実際にはイケイケするどころか、歴史に残る哲学者たちの大部分が、墜落して地の底まで落ちてゆくといったレベルの抑鬱状態を経験しています。ここで取り上げているフッサールもその例に漏れることなく、この「ハレ時代」には、精神科医のお世話にならざるをえなくなるほどの落ち込みを味わうことになりました。それも、『算術の哲学』という、世の中何がどうなろうとも、これだけは絶対にバズることはないであろうという位にマニアックな内容を持つ最初の本の探求をさらに突き詰めるために、先も見えない暗闇の中をひたすら歩み続けたのです。

つまり、30代のフッサールが耐え抜いたのは、「自分の人生のたった一度しかない30代のエネルギーを全力投入しても、残念ながら結果は完全なるゼロとなるかもしれず、しかも、もっと楽な道を進んでいったかつての同僚たちは順調に栄達の道を歩んでいっている中、ひたすらに『算術の哲学』のその後を一人で追い続ける」という、一体どんな罰ゲームなのよこれと思わず自らツッコミを入れざるをえないような苦境にほかなりませんでした。自ら選んだ道であるとはいえ、その労苦のほどが察せられます。

Photo by Eric Han on Unsplash

光は、長い暗闇を抜けた先に射し込んできた:出来あがった『論理学研究』と、訪ねてきた読者

フッサールは、この長い長い暗闇を耐えぬきました。耐えぬいて耐えぬいて、もうダメだ、もうここで倒れるかもしれない、妻よ家族よすまぬと思ったあたりでついに見えてきた一条の光こそが、上の文章でも見たように、『論理学研究』という一冊の書物にほかならなかったというわけです。

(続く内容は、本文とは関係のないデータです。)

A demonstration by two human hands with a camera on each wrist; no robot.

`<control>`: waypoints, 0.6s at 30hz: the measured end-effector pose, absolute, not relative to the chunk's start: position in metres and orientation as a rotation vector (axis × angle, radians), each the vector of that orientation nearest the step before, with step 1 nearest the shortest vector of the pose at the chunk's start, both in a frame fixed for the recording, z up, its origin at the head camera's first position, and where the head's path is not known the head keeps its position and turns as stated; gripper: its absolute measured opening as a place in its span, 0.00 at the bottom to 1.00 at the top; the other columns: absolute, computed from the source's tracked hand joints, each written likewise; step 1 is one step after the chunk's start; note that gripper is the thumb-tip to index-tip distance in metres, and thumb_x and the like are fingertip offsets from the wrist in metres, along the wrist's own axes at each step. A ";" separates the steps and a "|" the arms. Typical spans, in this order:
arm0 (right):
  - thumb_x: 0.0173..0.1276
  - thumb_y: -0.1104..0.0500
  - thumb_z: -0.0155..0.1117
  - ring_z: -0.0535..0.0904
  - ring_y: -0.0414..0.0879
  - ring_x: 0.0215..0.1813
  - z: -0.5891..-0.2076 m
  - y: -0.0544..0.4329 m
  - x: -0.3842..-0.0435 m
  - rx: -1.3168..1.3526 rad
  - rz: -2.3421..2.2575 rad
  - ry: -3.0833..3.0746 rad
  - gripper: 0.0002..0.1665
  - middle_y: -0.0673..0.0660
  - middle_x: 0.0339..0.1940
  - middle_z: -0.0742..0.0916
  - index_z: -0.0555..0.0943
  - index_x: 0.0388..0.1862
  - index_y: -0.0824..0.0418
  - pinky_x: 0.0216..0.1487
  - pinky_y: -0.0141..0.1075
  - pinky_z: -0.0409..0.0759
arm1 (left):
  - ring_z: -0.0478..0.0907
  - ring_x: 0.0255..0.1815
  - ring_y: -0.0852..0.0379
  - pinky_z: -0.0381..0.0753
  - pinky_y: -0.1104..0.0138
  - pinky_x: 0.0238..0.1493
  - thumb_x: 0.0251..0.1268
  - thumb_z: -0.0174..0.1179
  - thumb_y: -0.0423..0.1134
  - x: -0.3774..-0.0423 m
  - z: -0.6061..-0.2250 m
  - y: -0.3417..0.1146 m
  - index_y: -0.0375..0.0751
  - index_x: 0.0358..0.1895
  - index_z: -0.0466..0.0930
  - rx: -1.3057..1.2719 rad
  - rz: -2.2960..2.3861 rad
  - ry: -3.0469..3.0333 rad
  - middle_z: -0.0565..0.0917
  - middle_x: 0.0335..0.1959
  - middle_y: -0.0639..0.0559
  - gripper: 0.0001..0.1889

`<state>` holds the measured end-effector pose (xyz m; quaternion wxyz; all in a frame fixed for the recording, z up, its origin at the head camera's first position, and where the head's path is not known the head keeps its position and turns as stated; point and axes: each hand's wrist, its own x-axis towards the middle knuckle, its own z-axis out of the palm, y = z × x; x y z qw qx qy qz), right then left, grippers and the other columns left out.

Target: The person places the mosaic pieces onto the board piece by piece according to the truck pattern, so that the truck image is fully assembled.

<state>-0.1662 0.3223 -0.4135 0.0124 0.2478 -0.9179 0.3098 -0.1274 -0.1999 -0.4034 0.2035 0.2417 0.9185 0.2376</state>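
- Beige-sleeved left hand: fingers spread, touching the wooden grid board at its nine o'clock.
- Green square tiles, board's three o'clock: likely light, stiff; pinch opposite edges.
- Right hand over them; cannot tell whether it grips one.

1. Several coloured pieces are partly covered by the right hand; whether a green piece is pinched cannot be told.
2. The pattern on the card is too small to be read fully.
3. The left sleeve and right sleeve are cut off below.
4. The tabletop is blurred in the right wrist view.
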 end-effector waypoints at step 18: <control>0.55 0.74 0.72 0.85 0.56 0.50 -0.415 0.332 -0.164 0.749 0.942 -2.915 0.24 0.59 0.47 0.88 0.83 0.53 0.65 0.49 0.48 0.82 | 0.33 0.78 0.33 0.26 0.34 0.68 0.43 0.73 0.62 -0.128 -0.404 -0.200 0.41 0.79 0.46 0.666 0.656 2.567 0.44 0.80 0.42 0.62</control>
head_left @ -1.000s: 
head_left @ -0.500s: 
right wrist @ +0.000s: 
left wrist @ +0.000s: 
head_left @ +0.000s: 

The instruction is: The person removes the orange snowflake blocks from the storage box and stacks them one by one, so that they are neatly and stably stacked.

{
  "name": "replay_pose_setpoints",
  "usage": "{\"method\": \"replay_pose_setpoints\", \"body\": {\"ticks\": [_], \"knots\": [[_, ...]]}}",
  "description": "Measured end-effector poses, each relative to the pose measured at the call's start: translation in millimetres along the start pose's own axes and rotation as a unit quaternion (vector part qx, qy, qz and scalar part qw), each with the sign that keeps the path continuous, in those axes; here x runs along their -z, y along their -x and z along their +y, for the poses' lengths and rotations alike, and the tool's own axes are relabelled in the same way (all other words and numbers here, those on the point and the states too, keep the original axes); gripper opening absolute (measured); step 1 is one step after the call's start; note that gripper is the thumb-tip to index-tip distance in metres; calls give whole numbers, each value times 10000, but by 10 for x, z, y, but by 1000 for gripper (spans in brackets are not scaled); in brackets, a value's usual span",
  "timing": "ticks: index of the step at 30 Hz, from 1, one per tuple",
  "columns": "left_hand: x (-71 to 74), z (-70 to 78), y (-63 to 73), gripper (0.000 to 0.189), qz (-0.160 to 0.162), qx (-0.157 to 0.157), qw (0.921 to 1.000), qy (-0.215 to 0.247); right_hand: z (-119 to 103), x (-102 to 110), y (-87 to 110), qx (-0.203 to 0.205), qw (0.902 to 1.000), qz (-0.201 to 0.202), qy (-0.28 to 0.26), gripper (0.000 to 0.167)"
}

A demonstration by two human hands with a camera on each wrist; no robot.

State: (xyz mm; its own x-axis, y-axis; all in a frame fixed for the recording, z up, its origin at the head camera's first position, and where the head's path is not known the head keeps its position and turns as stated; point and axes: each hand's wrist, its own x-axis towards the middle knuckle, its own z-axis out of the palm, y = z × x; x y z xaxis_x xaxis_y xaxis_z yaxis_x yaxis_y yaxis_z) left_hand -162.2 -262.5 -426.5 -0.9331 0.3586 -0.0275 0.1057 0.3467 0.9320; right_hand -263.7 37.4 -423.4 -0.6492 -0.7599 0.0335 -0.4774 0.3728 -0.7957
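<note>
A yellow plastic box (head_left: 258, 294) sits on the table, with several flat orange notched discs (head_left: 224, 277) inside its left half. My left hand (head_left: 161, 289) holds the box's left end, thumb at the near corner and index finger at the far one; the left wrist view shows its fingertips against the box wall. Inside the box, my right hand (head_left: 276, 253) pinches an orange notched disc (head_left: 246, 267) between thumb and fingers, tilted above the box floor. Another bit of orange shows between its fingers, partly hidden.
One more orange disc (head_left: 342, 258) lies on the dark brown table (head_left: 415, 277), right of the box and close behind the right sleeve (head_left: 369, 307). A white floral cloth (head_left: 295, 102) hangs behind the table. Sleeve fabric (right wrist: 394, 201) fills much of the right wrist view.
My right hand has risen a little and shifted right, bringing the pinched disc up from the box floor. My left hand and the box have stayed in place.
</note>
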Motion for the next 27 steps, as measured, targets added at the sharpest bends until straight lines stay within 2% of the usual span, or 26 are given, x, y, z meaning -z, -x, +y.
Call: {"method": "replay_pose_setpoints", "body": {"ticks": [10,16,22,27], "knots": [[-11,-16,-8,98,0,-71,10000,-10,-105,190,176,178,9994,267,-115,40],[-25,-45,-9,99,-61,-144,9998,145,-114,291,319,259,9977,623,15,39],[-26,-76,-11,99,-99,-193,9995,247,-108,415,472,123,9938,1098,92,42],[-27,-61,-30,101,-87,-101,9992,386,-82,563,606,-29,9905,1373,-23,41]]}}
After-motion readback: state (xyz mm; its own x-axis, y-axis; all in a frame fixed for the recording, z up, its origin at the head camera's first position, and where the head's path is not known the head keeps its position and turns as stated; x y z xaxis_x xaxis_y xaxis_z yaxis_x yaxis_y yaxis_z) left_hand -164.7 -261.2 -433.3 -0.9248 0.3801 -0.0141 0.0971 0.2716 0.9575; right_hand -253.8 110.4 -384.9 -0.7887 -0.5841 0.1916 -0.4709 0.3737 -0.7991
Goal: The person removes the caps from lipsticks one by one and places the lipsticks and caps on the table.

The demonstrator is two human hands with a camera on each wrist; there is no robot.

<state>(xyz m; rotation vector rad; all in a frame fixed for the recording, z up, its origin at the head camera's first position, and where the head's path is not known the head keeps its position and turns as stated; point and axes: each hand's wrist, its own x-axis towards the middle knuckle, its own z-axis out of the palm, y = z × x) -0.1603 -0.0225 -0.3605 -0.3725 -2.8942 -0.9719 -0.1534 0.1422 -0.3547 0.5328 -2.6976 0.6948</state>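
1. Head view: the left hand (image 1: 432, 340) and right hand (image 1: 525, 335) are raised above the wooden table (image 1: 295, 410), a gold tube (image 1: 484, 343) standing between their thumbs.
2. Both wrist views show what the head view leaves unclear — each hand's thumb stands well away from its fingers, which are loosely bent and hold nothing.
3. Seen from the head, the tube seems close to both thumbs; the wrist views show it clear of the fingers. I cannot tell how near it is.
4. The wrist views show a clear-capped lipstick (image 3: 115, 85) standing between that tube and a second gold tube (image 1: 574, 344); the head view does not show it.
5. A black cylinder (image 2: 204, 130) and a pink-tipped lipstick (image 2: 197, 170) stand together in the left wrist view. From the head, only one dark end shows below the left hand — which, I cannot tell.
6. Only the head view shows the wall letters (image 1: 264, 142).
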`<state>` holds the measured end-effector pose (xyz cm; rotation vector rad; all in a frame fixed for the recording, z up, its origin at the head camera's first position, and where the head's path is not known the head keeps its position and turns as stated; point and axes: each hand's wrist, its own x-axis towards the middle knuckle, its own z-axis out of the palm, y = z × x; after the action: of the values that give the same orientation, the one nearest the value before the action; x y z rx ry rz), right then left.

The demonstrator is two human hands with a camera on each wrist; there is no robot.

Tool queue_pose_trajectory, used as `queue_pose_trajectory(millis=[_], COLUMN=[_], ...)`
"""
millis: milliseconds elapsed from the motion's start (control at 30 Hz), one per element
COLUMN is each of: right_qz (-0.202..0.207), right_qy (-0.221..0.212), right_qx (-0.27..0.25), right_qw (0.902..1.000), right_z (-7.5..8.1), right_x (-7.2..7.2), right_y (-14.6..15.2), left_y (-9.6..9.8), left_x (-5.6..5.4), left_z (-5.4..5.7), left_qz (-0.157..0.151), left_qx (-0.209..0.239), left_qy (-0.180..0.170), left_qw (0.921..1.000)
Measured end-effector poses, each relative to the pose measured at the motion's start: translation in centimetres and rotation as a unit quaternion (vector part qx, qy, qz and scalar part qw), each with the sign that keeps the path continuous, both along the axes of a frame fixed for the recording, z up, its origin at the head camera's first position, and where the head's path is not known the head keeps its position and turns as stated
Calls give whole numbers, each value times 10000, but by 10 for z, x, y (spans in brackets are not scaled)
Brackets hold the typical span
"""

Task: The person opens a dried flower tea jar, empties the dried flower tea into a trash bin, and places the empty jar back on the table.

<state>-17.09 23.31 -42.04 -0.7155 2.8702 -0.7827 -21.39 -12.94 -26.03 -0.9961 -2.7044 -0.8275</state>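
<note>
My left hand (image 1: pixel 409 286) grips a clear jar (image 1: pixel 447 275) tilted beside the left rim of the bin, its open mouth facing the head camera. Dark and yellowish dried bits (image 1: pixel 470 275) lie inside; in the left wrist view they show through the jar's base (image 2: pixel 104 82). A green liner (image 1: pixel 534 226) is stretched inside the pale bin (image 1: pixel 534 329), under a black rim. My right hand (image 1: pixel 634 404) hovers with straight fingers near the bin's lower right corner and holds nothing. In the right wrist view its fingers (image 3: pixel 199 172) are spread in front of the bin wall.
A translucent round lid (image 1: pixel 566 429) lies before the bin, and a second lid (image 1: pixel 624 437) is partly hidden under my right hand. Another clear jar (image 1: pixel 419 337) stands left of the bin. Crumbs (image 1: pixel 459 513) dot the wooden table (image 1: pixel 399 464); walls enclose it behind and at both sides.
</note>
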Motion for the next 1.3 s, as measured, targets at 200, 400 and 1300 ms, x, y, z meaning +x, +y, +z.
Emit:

刷り上がった『論理学研究』は、輝いていました。細かいところにどこまでもこだわり抜くフッサールの性格を如実に反映して、この本の内容はどこまでも細かく、またマニアックなことこの上ないものでしたが、それにも関わらずこの本は、ある根底的に新しい哲学の誕生を告げていました。その哲学の名こそが、かの名高き「現象学」にほかなりません。『論理学研究』は、やがて後には全ヨーロッパの哲学者たちを熱狂の渦に巻き込むことになる現象学運動の、そのはじめの一歩をしるしづける記念碑的な著作だったのです。

その後にフッサールが獲得することになる、哲学者としての最大級の栄光について語る代わりに、ここでは一つのエピソードを紹介しておくことにしましょう。

『論理学研究』を出版しおえた翌年の1902年の夏のある日に、ある一人の青年が、フッサールの自宅を訪ねてきました。なんと、その青年はおよそ100キロほども離れた遠い街からフッサール先生の家まで、自転車に乗ってやってきたのです。その目的は、まだそれほど広く世に知られているわけではないフッサール先生に「突然失礼しますが、会えて感激っす、先生の本、感動しながら読みました、いやもうほんとに最高でしたよ、これこそ本物の哲学っす!」と告げて、大いに議論しあうことにほかなりませんでした。フッサール先生は大いに興奮しながらその青年と数時間議論したのち、妻のもとに「うおおおお、わしの『論理学研究』を読んで分かった人がやってきた!」と報告しにいったそうです。彼にとっては、この出来事こそが、長い労苦を耐え忍んで完成させたこの本を書いたことから得られた、最も喜ばしい報酬の一つだったのでした。

おわりに

実は『論理学研究』ですべてが終わったわけではなく、フッサールの現象学が本格的に飛び立つまでにはまだまだ多くの「生みの苦しみ」を経なければならなかったのですが、とりあえず、最初の大いなる光が明け初めてきたこの時点で、今回の記事は一区切りとしておくことにします。この記事を読んでくださった人の中で、もし現在、先の見えない暗闇のまっただ中を進んでおられるという方がいましたら、フッサール先生の苦闘をめぐるこのエピソードが、考える上での何かのヒントにでもなれば幸いです。